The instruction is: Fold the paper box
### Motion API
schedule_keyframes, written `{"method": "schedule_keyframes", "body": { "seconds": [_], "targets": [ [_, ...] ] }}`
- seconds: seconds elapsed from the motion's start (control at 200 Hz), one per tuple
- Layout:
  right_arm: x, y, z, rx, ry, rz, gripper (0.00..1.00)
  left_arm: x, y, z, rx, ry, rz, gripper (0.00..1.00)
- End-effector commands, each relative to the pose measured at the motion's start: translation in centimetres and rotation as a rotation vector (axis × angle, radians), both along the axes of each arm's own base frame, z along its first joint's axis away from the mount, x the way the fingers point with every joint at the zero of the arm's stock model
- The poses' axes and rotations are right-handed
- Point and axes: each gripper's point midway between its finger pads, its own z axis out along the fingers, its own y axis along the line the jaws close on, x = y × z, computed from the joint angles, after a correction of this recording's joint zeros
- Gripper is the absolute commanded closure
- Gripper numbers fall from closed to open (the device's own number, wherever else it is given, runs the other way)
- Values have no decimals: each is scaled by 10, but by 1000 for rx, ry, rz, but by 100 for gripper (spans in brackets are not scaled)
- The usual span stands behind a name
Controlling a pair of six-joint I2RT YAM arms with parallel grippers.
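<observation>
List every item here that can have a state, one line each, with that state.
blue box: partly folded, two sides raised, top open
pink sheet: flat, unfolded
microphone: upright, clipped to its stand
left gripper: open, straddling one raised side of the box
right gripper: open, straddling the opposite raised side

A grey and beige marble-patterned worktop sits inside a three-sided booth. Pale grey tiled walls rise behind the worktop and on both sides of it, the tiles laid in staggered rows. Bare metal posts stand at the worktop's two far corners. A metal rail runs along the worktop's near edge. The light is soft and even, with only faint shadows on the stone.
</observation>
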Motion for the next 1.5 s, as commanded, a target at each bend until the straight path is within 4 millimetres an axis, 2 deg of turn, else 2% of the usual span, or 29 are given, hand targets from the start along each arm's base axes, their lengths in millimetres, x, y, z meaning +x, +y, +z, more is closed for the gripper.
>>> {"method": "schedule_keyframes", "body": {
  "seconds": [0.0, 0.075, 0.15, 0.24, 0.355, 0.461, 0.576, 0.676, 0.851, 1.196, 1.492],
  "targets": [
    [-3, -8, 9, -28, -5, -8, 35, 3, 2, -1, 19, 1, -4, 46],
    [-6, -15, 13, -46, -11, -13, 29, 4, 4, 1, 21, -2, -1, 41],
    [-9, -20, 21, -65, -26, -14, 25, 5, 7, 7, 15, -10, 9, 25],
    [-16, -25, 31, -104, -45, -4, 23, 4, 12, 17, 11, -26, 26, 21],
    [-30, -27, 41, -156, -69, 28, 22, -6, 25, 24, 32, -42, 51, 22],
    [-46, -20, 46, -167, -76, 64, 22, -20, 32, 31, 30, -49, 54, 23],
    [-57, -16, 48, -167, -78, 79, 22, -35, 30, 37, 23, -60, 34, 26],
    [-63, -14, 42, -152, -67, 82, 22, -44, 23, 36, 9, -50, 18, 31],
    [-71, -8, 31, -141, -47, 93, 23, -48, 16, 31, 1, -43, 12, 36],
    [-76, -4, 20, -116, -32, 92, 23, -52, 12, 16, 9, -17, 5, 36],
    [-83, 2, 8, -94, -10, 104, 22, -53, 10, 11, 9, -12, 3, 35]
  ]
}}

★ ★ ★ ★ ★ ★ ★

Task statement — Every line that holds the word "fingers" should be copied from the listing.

Response area —
- End-effector commands, each relative to the pose measured at the motion's start: translation in centimetres and rotation as a rotation vector (axis × angle, radians), both along the axes of each arm's own base frame, z along its first joint's axis away from the mount, x the way the fingers point with every joint at the zero of the arm's stock model
- Point and axes: each gripper's point midway between its finger pads, its own z axis out along the fingers, its own y axis along the line the jaws close on, x = y × z, computed from the joint angles, after a correction of this recording's joint zeros

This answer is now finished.